Schneider Stefan, Greenberg Saul, Taylor Graham W, Kremer Stefan C
School of Computer Science University of Guelph Guelph ON Canada.
Department of Computer Science University of Calgary Calgary AB Canada.
Ecol Evol. 2020 Mar 7;10(7):3503-3517. doi: 10.1002/ece3.6147. eCollection 2020 Apr.

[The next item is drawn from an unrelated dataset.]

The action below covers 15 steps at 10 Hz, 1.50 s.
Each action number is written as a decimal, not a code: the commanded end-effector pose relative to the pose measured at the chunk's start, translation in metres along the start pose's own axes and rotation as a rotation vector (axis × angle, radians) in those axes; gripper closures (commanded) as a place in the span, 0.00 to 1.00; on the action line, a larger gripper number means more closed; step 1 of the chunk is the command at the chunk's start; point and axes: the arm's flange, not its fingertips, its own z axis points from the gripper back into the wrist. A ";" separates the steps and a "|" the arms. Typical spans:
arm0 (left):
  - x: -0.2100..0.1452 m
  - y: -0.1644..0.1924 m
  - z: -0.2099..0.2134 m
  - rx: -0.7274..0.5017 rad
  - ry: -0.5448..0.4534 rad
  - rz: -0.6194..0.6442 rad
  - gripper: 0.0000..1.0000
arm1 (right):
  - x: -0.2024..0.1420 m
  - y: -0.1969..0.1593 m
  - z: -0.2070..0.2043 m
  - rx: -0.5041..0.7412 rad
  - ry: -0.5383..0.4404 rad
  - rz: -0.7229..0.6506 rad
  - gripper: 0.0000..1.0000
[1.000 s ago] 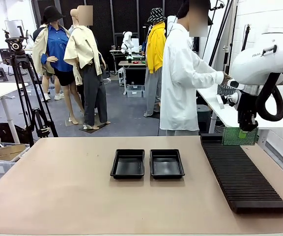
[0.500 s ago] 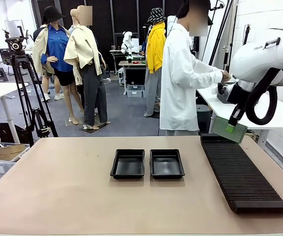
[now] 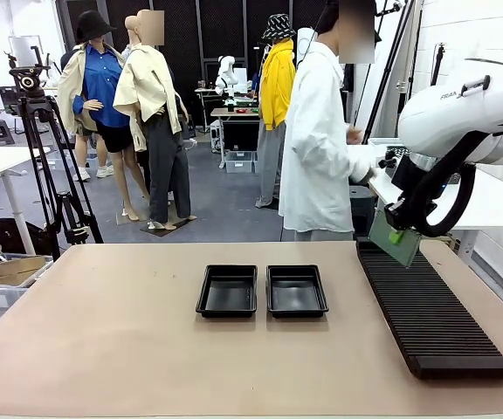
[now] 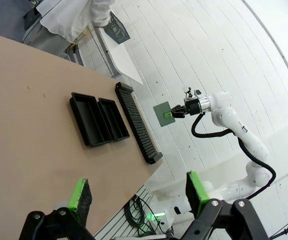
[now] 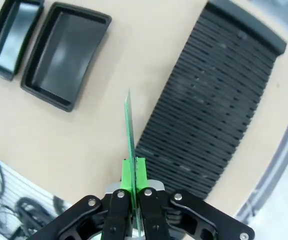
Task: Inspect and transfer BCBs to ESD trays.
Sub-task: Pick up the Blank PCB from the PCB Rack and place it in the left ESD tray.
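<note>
My right gripper [image 3: 397,236] is shut on a green BCB [image 3: 389,239] and holds it tilted in the air above the far left corner of the ribbed rack [image 3: 426,305]. In the right wrist view the BCB [image 5: 129,125] stands edge-on between the green pads of the gripper [image 5: 134,172], over the table between a tray and the rack [image 5: 219,105]. Two black ESD trays [image 3: 227,291] [image 3: 297,291] lie side by side mid-table with nothing in them. My left gripper [image 4: 138,192] hangs open high above the table, looking down on the trays [image 4: 87,119] and the held BCB [image 4: 162,113].
A person in a white shirt [image 3: 321,131] stands at the far right of the table, turned toward a side table [image 3: 487,205]. The long black rack runs along the table's right side. A tripod [image 3: 46,157] stands at the far left.
The right arm has carried the BCB leftward and tilted it from hanging flat-on to slanted. The person has drawn the hand back from the side table.
</note>
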 end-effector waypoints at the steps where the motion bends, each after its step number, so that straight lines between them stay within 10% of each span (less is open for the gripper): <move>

Ecological camera traps are increasingly used by wildlife biologists to unobtrusively monitor an ecosystems animal population. However, manual inspection of the images produced is expensive, laborious, and time-consuming. The success of deep learning systems using camera trap images has been previously explored in preliminary stages. These studies, however, are lacking in their practicality. They are primarily focused on extremely large datasets, often millions of images, and there is little to no focus on performance when tasked with species identification in new locations not seen during training. Our goal was to test the capabilities of deep learning systems trained on camera trap images using modestly sized training data, compare performance when considering unseen background locations, and quantify the gradient of lower bound performance to provide a guideline of data requirements in correspondence to performance expectations. We use a dataset provided by Parks Canada containing 47,279 images collected from 36 unique geographic locations across multiple environments. Images represent 55 animal species and human activity with high-class imbalance. We trained, tested, and compared the capabilities of six deep learning computer vision networks using transfer learning and image augmentation: DenseNet201, Inception-ResNet-V3, InceptionV3, NASNetMobile, MobileNetV2, and Xception. We compare overall performance on "trained" locations where DenseNet201 performed best with 95.6% top-1 accuracy showing promise for deep learning methods for smaller scale research efforts. Using trained locations, classifications with <500 images had low and highly variable recall of 0.750 ± 0.329, while classifications with over 1,000 images had a high and stable recall of 0.971 ± 0.0137. Models tasked with classifying species from untrained locations were less accurate, with DenseNet201 performing best with 68.7% top-1 accuracy. Finally, we provide an open repository where ecologists can insert their image data to train and test custom species detection models for their desired ecological domain.
生态相机陷阱越来越多地被野生动物生物学家用于在不干扰的情况下监测生态系统中的动物种群。然而,人工检查所生成的图像既昂贵、费力又耗时。此前已经在初步阶段探索了使用相机陷阱图像的深度学习系统的成效。然而,这些研究在实用性方面存在欠缺。它们主要聚焦于极其庞大的数据集,通常有数百万张图像,并且在面对在训练期间未见过的新地点进行物种识别任务时,几乎没有关注性能表现。我们的目标是测试使用适度规模训练数据在相机陷阱图像上训练的深度学习系统的能力,比较在考虑未见过的背景地点时的性能,并量化下限性能的梯度,以提供与性能期望相对应的数据需求指南。我们使用了加拿大公园管理局提供的一个数据集,该数据集包含从多个环境中的36个独特地理位置收集的47279张图像。图像代表55种动物物种以及人类活动,类别不均衡程度较高。我们使用迁移学习和图像增强技术训练、测试并比较了六个深度学习计算机视觉网络的能力:DenseNet201、Inception-ResNet-V3、InceptionV3、NASNetMobile、MobileNetV2和Xception。我们比较了在“训练过的”地点上的整体性能,其中DenseNet201表现最佳,top-1准确率达到95.6%,这表明深度学习方法在小规模研究工作中有应用前景。在使用训练过的地点时,图像数量少于500张的分类召回率较低且波动很大,为0.750 ± 0.329,而图像数量超过1000张的分类召回率较高且稳定,为0.971 ± 0.0137。负责对未训练地点的物种进行分类的模型准确性较低,DenseNet201表现最佳,top-1准确率为68.7%。最后,我们提供了一个开放的资源库,生态学家可以在其中插入他们的图像数据,以训练和测试针对其所需生态领域的自定义物种检测模型。